スケール感にあふれる
壮大な宇宙ロマン
諸星大二郎の『暗黒神話』を、また読み返す。
何度読んでも、面白い。
ストーリーが分かっていても、絵を観るだけで楽しい。
歴史、古代神話、考古学、宇宙科学という取り合わせによって描かれる彼の宇宙ロマンは、とてつもなくスケールが大きく、奥行きもある。
『暗黒神話』のテーマは宇宙の終わりである。
主人公は、古代文明が滅亡していく過程を調べるうちに、どの文明の終焉にも、ある共通した特徴が現れていたことを知る。
その「特徴」をたどっていくと、今われわれの住む世界が、最終的な破滅に向かっていることが推理されてくる。
では一体、何が宇宙を破滅させようとしているのか?
本書は、太古の恐竜を死滅させ、地球上の古代文明や古代国家を滅亡させ、今なお地球を壊滅させようとする “スサノオ” の秘密に迫ろうとする。

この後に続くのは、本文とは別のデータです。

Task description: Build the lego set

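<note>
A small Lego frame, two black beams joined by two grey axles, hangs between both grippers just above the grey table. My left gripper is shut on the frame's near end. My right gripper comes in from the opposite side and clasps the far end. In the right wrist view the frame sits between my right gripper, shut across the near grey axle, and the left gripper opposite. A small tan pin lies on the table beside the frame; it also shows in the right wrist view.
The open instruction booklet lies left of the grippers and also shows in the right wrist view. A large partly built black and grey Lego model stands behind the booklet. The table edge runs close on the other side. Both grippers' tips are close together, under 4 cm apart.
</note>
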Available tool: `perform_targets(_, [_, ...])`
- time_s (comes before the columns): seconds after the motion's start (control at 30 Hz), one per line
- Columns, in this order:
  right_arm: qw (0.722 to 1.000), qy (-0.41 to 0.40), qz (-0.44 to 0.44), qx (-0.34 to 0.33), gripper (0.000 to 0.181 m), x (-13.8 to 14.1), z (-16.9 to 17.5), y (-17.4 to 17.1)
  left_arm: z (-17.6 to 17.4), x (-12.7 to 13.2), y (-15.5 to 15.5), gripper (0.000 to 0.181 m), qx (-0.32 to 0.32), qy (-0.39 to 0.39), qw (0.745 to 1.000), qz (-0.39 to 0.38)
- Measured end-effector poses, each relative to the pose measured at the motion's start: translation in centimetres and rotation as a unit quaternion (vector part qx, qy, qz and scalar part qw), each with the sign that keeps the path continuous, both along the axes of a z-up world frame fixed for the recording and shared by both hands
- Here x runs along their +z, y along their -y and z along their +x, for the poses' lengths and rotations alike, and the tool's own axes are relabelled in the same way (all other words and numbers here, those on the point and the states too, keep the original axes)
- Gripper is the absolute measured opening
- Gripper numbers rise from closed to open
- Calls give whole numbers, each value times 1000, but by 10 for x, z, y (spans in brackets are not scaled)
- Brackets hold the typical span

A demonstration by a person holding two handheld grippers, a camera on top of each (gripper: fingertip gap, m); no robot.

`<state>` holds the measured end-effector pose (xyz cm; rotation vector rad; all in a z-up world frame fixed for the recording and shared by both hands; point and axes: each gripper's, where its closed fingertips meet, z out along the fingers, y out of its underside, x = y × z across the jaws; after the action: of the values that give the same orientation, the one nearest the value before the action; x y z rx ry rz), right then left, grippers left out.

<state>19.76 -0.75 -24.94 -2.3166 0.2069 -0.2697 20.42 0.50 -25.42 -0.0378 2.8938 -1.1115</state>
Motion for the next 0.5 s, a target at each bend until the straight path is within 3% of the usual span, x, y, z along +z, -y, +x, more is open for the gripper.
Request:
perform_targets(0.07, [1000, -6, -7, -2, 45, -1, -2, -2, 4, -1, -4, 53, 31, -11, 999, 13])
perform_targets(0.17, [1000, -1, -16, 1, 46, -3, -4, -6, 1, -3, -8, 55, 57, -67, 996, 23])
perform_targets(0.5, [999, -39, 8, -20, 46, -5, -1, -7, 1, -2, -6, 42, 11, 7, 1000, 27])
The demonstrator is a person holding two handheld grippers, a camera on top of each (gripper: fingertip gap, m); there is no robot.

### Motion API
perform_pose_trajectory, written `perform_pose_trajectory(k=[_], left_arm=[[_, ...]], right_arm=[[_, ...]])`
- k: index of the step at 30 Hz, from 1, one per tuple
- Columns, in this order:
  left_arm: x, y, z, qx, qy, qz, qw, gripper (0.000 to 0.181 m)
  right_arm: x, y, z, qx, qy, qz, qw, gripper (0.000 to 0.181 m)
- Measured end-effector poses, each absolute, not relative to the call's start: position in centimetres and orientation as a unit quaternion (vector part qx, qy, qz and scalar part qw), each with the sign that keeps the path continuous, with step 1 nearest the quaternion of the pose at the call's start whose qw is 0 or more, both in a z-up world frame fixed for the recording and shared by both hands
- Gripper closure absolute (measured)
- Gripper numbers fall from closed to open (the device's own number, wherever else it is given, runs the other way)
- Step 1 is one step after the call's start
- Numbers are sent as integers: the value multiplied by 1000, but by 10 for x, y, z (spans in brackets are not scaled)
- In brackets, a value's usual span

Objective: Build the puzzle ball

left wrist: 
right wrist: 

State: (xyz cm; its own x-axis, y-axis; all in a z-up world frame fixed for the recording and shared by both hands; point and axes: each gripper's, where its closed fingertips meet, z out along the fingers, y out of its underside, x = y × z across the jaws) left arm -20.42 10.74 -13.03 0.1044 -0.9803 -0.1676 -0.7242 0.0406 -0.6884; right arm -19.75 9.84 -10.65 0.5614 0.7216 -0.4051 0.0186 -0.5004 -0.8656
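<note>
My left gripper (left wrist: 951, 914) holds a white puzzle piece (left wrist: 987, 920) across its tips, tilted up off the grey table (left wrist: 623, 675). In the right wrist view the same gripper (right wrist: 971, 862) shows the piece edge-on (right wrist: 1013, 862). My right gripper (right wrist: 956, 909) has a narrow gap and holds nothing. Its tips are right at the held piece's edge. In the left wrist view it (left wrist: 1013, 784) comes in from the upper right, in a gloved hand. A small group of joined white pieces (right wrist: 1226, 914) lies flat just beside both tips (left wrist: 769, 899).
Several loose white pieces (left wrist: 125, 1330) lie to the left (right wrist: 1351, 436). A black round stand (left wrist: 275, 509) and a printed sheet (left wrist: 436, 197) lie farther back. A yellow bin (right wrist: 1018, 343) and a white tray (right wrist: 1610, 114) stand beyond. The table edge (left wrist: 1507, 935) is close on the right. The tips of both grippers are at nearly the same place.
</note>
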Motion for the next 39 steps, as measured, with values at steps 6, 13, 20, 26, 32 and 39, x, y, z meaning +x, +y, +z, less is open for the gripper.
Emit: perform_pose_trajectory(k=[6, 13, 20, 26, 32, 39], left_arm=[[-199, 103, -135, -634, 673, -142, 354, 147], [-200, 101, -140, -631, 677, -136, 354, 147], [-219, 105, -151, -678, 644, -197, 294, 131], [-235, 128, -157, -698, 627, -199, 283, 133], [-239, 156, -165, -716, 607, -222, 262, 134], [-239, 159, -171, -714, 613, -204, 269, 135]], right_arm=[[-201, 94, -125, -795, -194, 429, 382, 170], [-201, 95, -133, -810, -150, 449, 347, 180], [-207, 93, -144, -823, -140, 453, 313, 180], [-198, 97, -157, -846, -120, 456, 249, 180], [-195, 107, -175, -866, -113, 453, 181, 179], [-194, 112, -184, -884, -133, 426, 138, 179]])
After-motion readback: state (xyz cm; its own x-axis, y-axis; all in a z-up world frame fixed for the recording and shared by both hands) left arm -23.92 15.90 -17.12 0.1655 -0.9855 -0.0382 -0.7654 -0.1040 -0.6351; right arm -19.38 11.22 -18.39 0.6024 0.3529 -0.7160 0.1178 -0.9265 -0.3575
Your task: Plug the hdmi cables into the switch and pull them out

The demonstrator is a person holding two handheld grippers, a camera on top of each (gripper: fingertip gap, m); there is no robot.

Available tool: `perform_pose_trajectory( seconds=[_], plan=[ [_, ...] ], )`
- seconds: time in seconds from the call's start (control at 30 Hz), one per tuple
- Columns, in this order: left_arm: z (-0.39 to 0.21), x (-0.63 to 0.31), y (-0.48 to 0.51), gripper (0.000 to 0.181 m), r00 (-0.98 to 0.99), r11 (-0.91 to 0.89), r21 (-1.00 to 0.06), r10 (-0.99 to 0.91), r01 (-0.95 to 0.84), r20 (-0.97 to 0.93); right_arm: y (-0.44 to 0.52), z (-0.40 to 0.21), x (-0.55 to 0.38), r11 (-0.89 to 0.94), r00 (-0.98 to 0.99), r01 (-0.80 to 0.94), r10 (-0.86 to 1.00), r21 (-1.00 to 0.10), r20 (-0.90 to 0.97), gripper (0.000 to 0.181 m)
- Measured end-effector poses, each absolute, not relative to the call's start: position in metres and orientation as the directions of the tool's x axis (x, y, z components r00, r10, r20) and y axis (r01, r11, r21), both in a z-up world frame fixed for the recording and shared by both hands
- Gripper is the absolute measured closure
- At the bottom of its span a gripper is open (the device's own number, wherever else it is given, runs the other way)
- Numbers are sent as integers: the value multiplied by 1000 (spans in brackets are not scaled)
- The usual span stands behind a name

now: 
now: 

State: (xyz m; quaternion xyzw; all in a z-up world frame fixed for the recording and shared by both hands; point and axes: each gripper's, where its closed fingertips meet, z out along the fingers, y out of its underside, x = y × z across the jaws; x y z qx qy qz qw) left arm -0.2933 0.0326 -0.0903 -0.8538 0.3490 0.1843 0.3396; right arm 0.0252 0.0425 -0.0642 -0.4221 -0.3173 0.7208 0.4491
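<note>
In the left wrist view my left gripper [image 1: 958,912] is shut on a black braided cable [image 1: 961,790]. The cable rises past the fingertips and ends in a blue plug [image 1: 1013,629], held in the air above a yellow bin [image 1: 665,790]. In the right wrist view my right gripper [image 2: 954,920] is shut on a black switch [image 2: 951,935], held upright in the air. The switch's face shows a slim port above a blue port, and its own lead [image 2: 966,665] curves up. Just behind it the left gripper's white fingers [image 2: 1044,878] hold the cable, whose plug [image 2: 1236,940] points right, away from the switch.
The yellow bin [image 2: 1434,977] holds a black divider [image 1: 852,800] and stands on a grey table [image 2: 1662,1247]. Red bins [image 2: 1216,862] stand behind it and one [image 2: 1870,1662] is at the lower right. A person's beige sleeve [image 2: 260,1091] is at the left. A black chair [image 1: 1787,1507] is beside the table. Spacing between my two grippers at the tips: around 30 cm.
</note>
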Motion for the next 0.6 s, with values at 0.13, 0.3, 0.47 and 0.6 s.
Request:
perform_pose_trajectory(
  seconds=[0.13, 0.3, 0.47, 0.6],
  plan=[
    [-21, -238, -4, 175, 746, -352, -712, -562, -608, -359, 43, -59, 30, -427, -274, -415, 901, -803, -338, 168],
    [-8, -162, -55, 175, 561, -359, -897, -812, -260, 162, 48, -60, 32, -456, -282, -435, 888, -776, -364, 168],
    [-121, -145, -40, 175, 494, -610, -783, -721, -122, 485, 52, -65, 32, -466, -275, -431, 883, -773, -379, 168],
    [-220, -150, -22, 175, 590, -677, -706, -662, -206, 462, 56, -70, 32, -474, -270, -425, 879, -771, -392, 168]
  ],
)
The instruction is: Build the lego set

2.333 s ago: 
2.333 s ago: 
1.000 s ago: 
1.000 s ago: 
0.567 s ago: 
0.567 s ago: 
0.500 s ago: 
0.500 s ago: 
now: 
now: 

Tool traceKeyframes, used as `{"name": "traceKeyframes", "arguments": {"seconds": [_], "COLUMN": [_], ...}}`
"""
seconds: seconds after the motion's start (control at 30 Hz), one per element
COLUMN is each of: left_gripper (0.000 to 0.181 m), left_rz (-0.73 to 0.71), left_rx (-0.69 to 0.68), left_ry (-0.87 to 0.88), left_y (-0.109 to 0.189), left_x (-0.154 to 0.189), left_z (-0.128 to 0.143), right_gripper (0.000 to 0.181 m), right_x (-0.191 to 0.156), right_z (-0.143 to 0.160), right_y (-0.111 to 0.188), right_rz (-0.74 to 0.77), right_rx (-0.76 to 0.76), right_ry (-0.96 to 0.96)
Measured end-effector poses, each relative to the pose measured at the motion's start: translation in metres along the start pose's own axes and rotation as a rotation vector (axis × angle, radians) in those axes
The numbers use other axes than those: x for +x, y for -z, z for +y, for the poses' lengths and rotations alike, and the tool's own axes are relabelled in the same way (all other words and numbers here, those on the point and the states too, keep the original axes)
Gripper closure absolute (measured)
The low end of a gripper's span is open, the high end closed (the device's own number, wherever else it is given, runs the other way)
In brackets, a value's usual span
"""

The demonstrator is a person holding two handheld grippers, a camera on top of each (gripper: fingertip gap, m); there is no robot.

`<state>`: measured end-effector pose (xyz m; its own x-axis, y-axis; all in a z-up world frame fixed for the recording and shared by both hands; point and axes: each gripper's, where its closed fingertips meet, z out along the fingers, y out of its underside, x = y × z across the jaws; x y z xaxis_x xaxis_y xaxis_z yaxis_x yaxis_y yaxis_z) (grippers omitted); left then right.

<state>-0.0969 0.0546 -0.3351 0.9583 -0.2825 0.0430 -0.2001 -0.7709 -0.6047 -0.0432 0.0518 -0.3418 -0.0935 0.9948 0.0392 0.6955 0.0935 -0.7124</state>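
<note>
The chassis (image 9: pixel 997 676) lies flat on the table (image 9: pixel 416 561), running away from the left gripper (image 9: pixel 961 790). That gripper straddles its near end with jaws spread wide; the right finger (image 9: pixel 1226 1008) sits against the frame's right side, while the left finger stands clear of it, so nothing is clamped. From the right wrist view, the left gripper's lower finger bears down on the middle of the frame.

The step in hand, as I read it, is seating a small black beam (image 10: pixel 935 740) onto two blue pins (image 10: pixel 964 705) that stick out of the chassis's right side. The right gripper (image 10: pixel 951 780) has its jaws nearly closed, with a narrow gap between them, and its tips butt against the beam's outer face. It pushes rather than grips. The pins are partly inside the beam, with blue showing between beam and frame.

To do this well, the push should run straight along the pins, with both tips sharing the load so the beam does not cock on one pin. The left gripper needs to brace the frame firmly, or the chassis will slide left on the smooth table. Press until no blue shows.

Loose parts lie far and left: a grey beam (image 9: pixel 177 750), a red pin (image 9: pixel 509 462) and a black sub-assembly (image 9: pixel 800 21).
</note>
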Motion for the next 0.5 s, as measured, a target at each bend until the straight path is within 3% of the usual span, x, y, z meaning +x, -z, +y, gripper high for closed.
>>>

スサノオとは、あの日本神話に出てくるスサノオノミコトのことだが、実はこの神様は、日本神話だけに登場したのではなかった。マヤやインダス文明のような謎の滅亡を遂げた文明には、その終焉を示唆する文献や出土品にすべてスサノオの影が刻印されていた … というわけである。
驚くべきスサノオの正体
ストーリーの後半部は、このスサノオの正体を解明することに費やされていく。
それまで考古学的な遺物や古代史の文献に小さく閉じこめられていたスサノオの存在が、そこで一気にドドドォっと宇宙規模に拡大していくときのスケール感がすごい。
最初に読んだとき、私などは、思わず「おおぉぉ!」と声を上げてしまった。
これは、マンガでなければ描けなかったパノラマ感であり、かつ、諸星大二郎でなければ創造できなかったビジュアルだろう。
スサノオが、宇宙空間を滅ぼす巨大なブラックホールのごときものであることを暗示するところなどは、光瀬龍のSF小説『たそがれに還る』や『百億の昼と千億の夜』などを下敷きにしている雰囲気もある。エンディングも謎めいた部分が残り、それが余韻につながる。
古代中国モノはどれも傑作ぞろい
この人の作品では、ほかに『諸怪志異』の連作や『無面目・太公望伝』なども好き。
『碁娘伝』(↓)なども夢中になって読んだ。
一番好きなのは、やはり『孔子暗黒伝』だ。
古代中国や古代インドの呪術めいた風俗が、豊かな想像力と緻密な描写力によって鮮やかに描き出されている。
これだけ、緻密な歴史絵巻を繰り広げながら、諸星大二郎が、一度も中国を旅した経験がないというのも面白い。
すべて、美術書や歴史書から得られる情報を基に作画されたのだという。
天才にとっては、実際の現場に立ち会うよりも、書籍という限定された世界で得られる情報の方が、はるかにイマジネーションを膨らますことができるのかもしれない。
画風はおどろおどろしくて、不気味。
人体描写などは、ときどき稚拙さのせいでバランスが崩れて見えるようなところもある。
でも、構図の取り方や、遠景・近景を適切に組み合わせたコマ割りのバランスがすごく美しい。
うまい絵ではないが、味がある。
1コマだけ取り出して、額縁に入れて、部屋に飾っておきたくなるような絵だ。
毎晩、寝床に入ってから、眠くなるまで気に入った部分を少しずつ読む。
閉じたまぶたの裏側に、暗黒星雲をも巻き込んだ広大な宇宙が広がっていく。